Sólo una lengua así de simple puede en realidad nombrar, y también dejar al silencio la mejor parte, y llevar consigo laceración y alegría, tranquilidad y armonía. Pero no se puede hacer nada por buscar ni calcular esas palabras, como los retóricos que usan balanzas para pesar palabras como el oro y las piedras preciosas, según decían también en Port-Royal. Las palabras también tienen que llegar de donde lleguen. Vienen rodando desde siglos, y desde siglos han sido manipuladas y maltratadas, banalizadas, e instrumentalizadas, pero no las de la historia que contamos, porque nunca ha sido contada, están intocadas y dicen y nombran nuevamente, si se las escucha, y luego se las escribe tal cual. Este es el problema. Y la solución es muy sencilla: tampoco el narrador debe tocarlas, sino dejarlas ahí, tal y como salen de la boca de cada cual.
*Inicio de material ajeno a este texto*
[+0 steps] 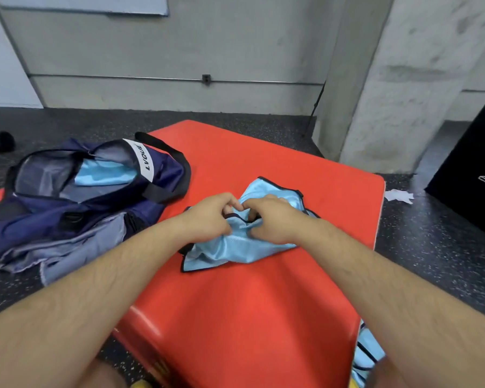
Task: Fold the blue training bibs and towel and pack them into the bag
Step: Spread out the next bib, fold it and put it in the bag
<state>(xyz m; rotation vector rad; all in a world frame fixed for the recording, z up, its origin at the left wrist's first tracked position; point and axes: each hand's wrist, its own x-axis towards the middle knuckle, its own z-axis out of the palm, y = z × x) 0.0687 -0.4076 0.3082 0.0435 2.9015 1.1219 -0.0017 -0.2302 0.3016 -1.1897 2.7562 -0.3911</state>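
Both hands are together over the middle of the glossy red padded block (pixel 263 317). The left hand (pixel 210 217) and the right hand (pixel 272 219) have their fingers curled, pinching the crumpled light-blue mesh bib with black trim (pixel 235 247), which lies on the block. The open navy fabric bag (pixel 95 197) sits at the block's left edge with pale blue cloth (pixel 101 172) inside.

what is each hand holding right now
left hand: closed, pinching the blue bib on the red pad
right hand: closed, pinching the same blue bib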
Porque, además, también hay palabras que en los siglos han sido ungidas de hermosura y santidad, acrisoladas y transfiguradas, y siguen teniendo la misma relucencia primigenia.

Percy Bysse Shelley, ha descrito perfectamente la lacerante experiencia del poeta ante cada poema concluido, o ante su obra entera: "Un hombre -escribe-  no puede decir: «Me voy a poner a escribir poesía». Ni siquiera el más grande de los poetas podría decirlo; pues la mente cuando crea es como una pieza de carbón a punto de extinguirse, y que por algún efecto invisible como el soplo de un viento inconstante, le es conferido un brillo transitorio; esta fuerza emerge desde el interior como el color de una flor y va desvaneciéndose y cambiando a medida que ésta se desarrolla, y así las porciones conscientes de nuestra naturaleza no son capaces de anticipar ni el momento de su llegada, ni aquél de su partida. De poder perdurar esta influencia en su fuerza y pureza originales, sería imposible predecir la grandeza de los resultados; mas cuando la composición se inicia, la inspiración ya va en declive, y la más gloriosa poesía que jamás se haya comunicado al mundo quizá sea tan sólo una tenue sombra de las concepciones que en un principio tuvo el poeta". Y el narrador, desde luego, tiene mucho más tiempo que el poeta en asistir a ese dramático proceso de decoloración entre lo que se ve y lo que se escribe, y de la espera de las palabras que digan de verdad.

Pero, entonces, es que las palabras no son las que deben ser, y no dejan transparentar lo que hemos visto, sencillamente. O quizás no hayamos visto ni oído, y hemos inventado, y las palabras no tienen nada que decir. Y podemos dar, a esta situación, el nombre de falta de lucidez o de decaimiento de ella, si queremos; y quizás debemos, porque cuanto más hermoso o terrible es lo que vemos y oímos, más difícil se torna el escribirlo, porque la realidad tiene siempre al menos una buena parte de inefabilidad. Y sabemos de sobra que no es nuestro poder de nombrar y mostrar como el de Adán, cuando fue encargado de nombrar inocentemente a cada animal con el nombre exacto que le correspondía en el lenguaje primigenio antes de la Caída, y ni siquiera como en el principio, en las lenguas primeras, cuando los hombres buscaron nombres que participaban de la naturaleza de la cosa, y llamaron, pongamos por caso, al almendro "el madrugador" porque es el primero en levantar su gloria tras la desolación dejada por los aceros y cristales del invierno.